Segment Open

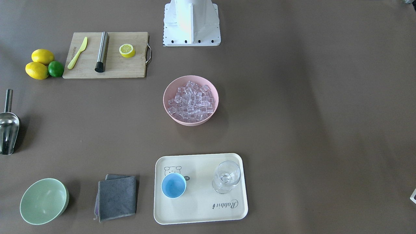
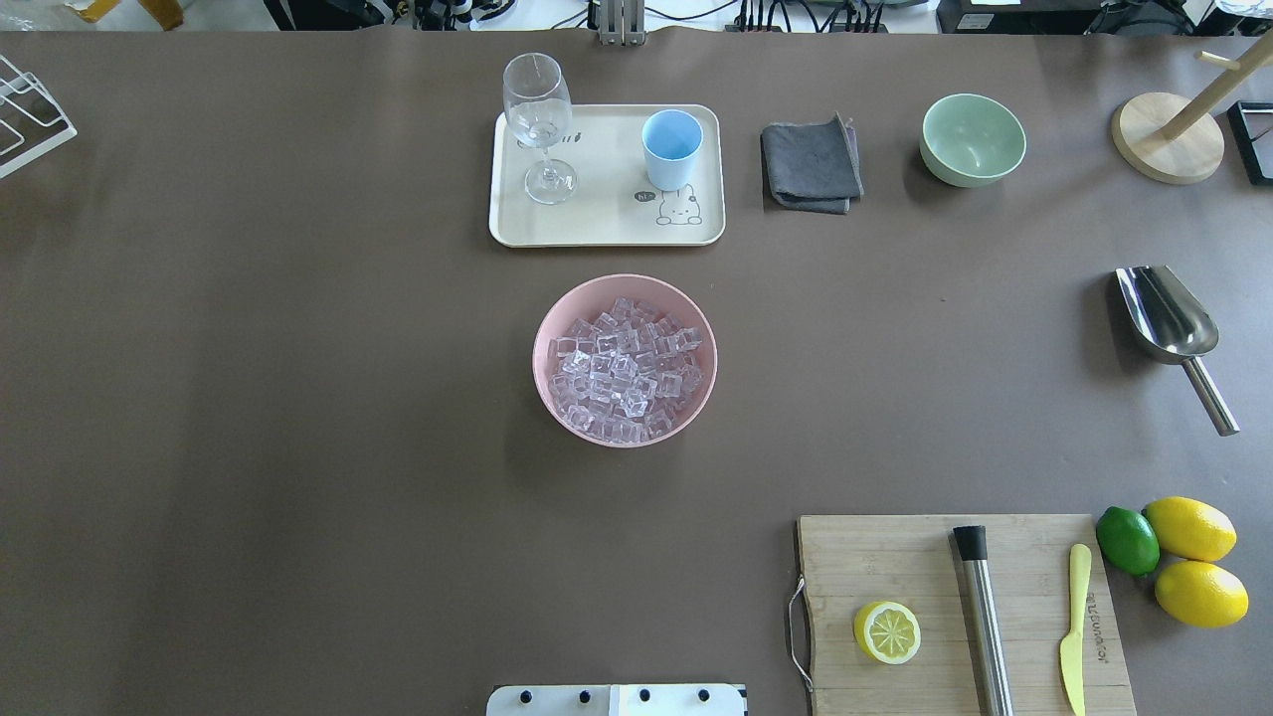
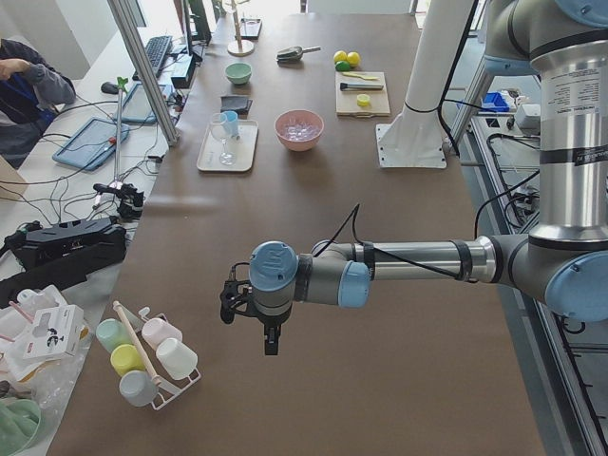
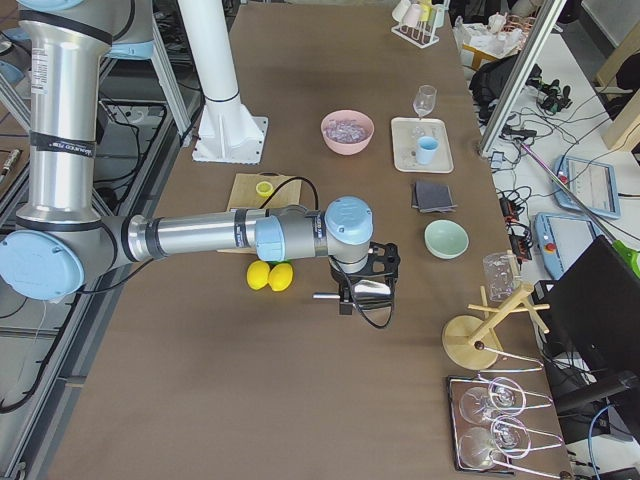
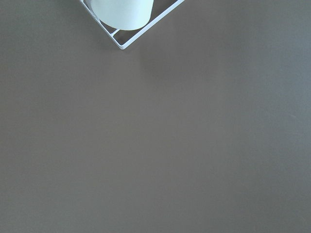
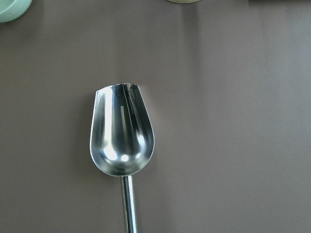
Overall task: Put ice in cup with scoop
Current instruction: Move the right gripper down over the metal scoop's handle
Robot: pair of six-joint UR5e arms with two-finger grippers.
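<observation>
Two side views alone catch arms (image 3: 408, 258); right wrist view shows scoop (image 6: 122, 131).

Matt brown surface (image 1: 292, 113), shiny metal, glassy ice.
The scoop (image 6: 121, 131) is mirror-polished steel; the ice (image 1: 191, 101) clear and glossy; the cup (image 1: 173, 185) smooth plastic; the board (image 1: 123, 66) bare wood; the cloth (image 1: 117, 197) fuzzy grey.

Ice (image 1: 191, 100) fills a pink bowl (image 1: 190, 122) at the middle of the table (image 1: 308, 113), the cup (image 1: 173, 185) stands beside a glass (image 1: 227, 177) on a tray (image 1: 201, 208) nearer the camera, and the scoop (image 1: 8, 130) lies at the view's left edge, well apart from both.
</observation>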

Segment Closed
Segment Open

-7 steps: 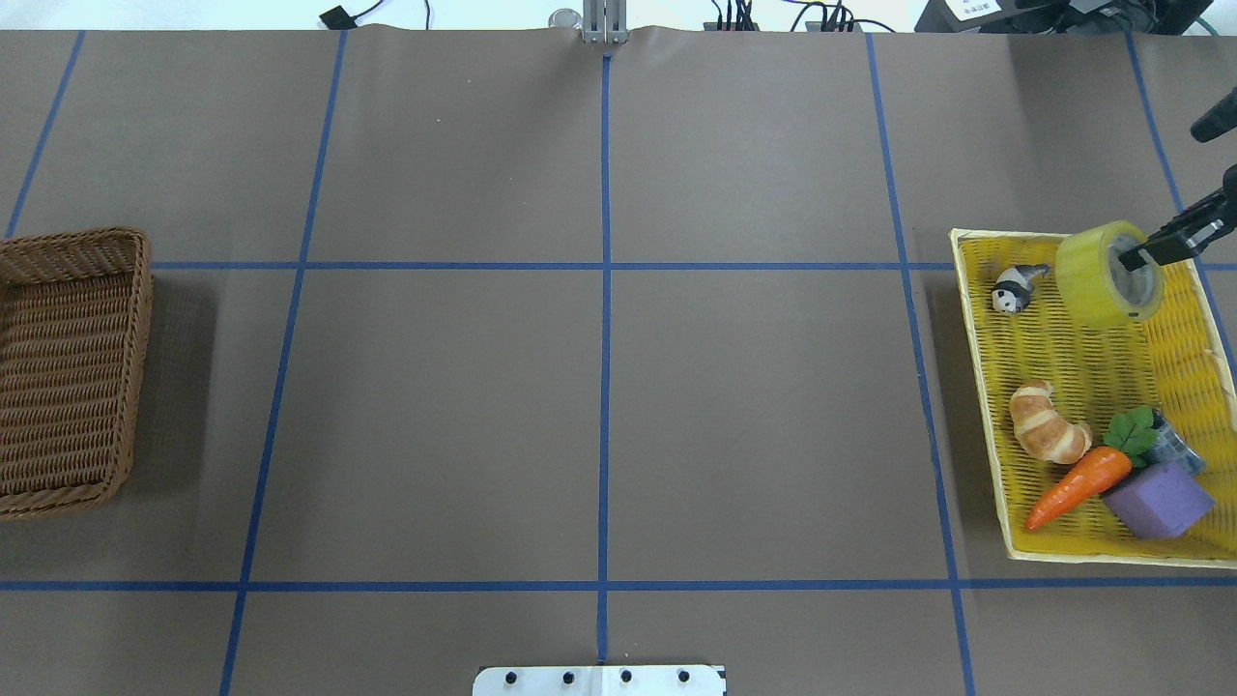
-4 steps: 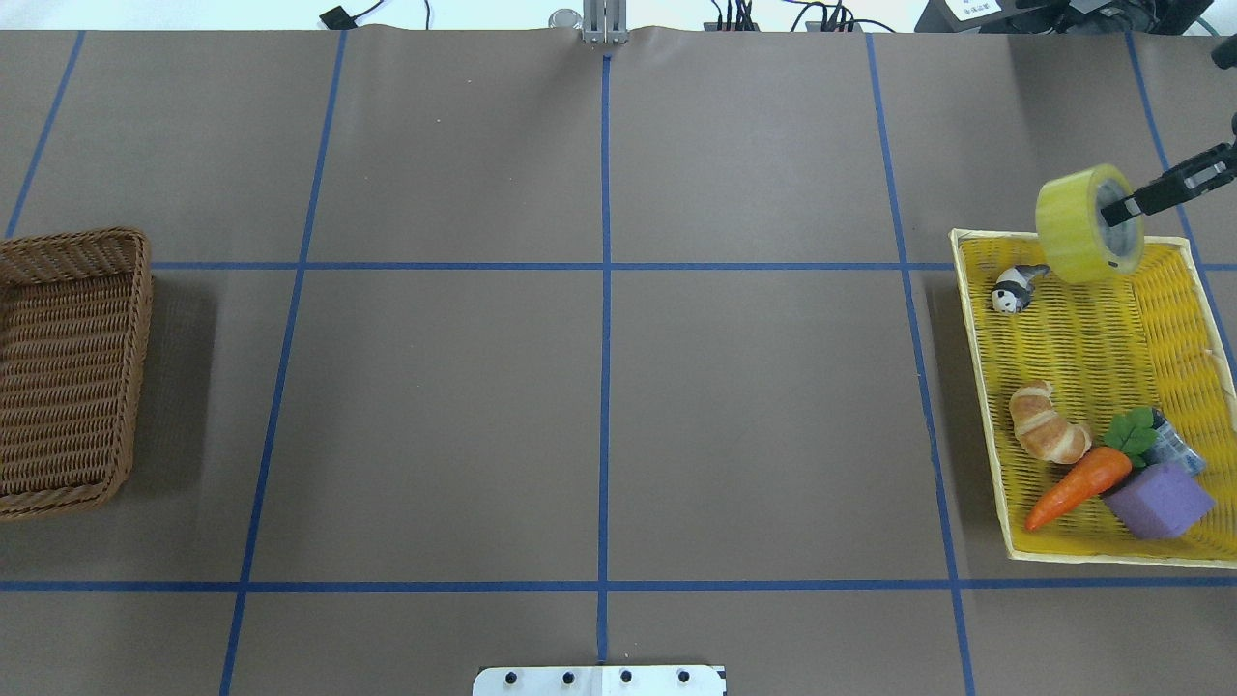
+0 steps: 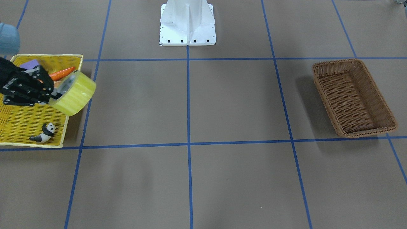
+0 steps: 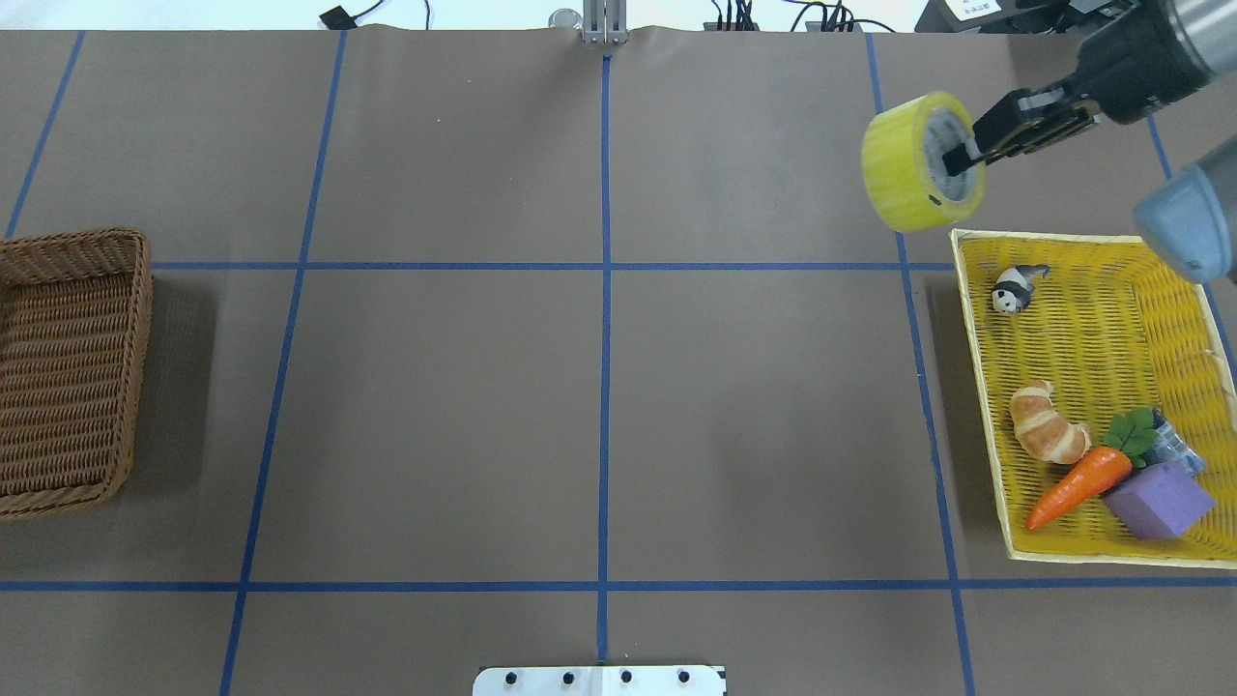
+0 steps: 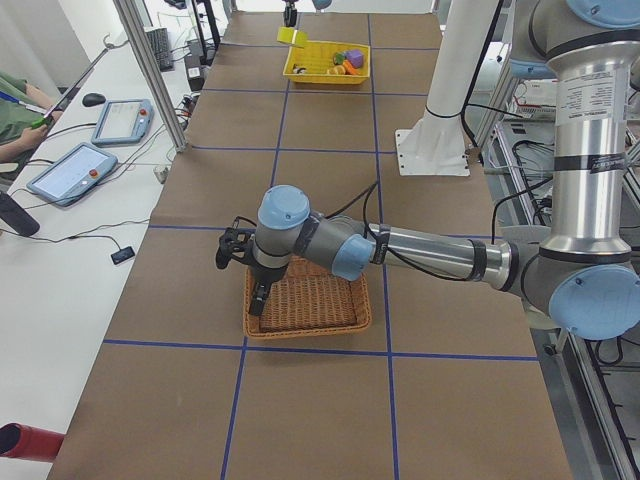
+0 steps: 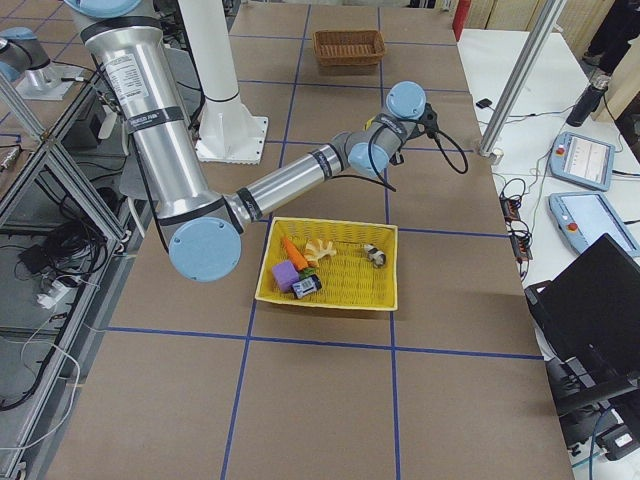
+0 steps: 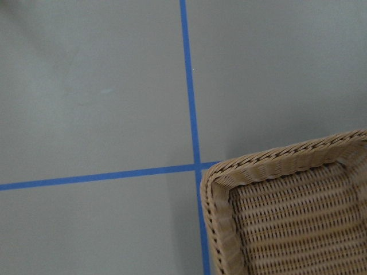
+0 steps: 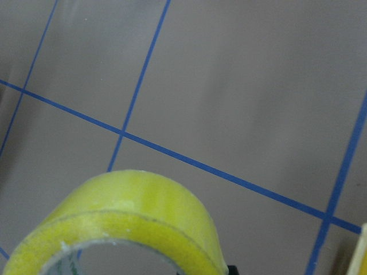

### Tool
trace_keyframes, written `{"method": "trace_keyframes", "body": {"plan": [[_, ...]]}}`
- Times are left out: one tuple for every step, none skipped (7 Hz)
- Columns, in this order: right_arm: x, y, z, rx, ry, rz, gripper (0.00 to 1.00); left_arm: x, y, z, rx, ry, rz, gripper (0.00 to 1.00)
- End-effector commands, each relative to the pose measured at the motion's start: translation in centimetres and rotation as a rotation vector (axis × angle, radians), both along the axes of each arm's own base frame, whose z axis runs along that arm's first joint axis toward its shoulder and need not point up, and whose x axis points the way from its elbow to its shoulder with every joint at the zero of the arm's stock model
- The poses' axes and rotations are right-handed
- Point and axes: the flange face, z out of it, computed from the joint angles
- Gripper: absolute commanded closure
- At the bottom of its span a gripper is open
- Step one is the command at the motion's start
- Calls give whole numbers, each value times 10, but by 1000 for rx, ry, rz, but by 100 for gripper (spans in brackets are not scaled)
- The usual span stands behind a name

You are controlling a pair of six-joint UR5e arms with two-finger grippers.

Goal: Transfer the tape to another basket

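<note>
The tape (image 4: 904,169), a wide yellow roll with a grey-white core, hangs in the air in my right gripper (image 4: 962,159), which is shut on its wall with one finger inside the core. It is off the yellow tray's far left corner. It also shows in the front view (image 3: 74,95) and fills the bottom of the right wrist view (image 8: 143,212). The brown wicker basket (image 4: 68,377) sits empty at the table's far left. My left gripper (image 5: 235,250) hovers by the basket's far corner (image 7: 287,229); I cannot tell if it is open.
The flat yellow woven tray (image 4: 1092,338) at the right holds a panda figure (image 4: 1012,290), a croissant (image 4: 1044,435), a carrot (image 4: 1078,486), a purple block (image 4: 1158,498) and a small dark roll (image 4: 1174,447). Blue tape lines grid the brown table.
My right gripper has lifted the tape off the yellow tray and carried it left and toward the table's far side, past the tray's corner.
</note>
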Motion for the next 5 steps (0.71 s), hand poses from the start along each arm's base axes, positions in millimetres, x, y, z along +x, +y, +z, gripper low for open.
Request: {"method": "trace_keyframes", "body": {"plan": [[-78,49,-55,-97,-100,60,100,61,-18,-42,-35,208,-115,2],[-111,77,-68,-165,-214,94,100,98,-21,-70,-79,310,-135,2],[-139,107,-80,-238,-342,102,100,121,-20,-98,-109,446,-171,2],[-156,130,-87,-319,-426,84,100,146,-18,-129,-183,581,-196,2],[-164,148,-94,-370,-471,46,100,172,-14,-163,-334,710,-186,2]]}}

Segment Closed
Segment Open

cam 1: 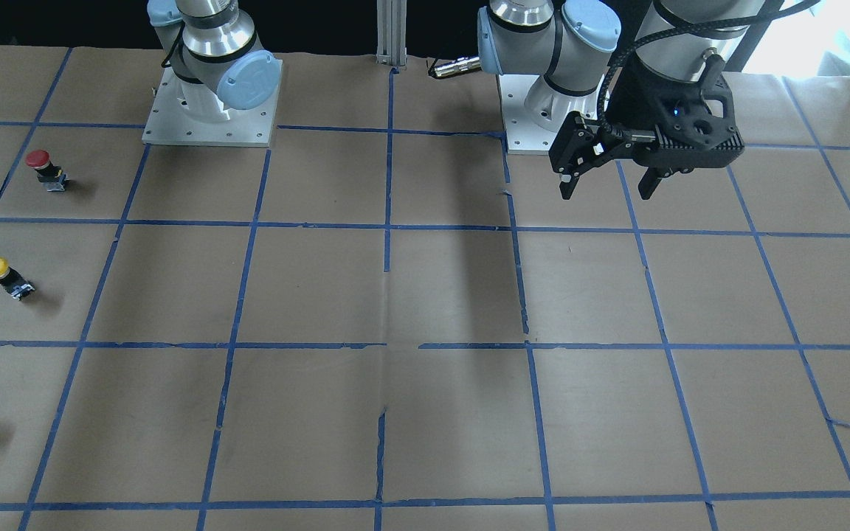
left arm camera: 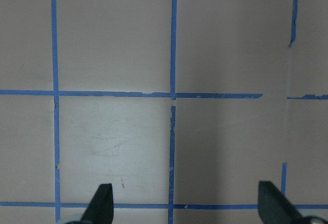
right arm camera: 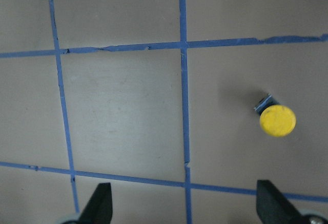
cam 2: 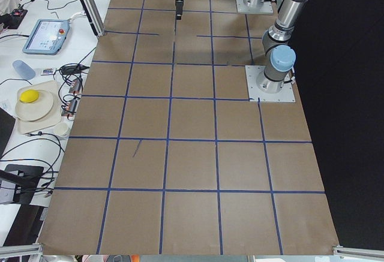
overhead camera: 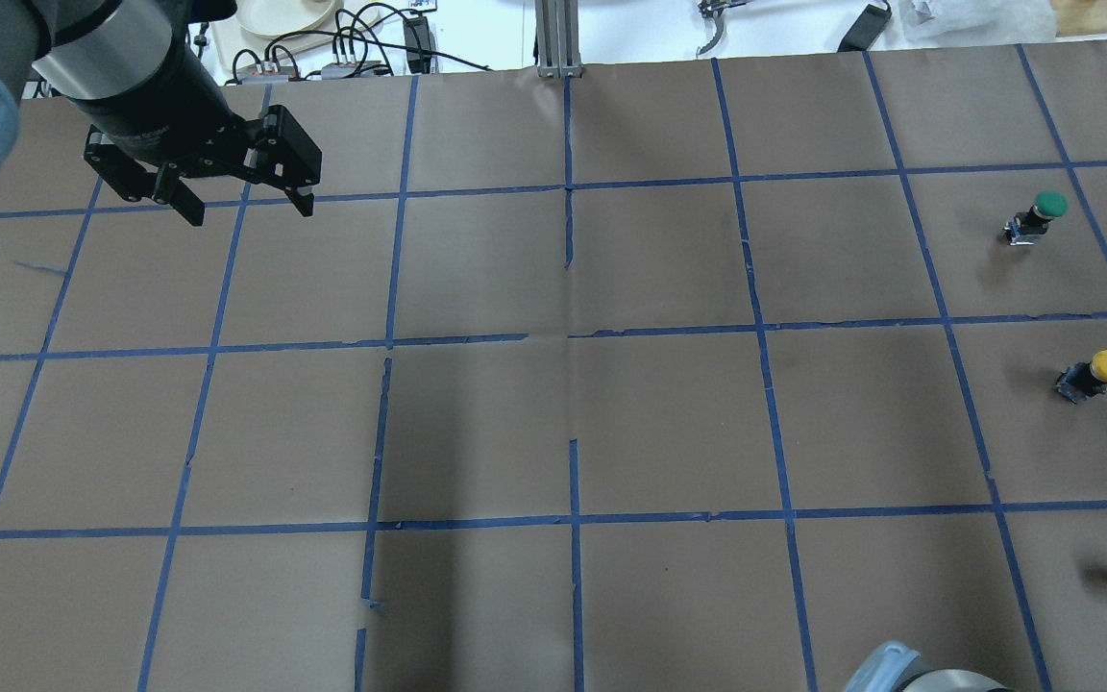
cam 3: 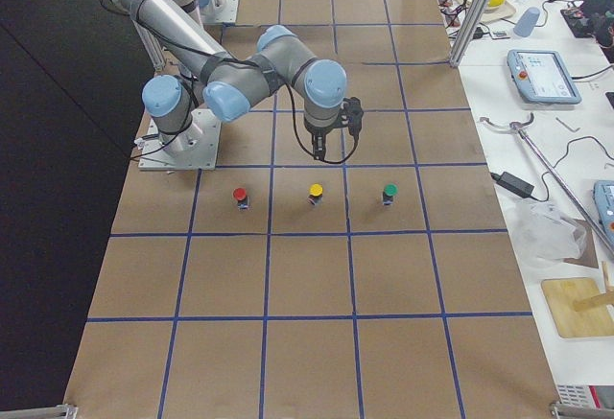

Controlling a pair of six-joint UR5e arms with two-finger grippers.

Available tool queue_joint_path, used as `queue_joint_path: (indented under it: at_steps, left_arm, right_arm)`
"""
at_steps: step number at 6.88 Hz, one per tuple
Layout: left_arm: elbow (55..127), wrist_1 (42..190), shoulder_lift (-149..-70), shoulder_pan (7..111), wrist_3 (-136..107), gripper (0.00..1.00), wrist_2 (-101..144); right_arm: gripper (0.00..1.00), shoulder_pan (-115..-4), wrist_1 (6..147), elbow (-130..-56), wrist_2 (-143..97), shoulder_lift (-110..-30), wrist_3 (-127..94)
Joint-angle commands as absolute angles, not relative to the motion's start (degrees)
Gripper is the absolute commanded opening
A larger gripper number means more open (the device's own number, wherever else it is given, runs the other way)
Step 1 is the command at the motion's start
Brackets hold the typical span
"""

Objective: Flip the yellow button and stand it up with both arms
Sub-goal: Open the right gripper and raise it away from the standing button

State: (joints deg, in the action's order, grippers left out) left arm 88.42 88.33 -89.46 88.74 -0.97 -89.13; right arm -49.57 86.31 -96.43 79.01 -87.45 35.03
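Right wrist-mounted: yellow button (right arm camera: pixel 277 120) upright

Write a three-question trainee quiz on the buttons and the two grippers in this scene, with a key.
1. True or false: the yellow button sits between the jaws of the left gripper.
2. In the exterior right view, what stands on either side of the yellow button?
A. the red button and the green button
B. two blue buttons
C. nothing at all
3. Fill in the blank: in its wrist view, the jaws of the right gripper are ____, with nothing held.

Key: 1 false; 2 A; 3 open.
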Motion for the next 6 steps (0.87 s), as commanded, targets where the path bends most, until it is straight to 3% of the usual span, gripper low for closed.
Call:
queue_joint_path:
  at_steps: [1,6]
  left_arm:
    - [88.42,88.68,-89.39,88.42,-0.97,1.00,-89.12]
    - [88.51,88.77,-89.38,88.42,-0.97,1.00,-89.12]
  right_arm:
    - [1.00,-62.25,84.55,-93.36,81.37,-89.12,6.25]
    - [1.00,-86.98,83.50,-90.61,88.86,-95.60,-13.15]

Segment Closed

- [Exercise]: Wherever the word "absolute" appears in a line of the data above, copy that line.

- [Written solution]:
- Gripper: absolute commanded closure
Joint-angle commands as absolute angles, not relative to the motion's start (degrees)
Gripper is the absolute commanded opening

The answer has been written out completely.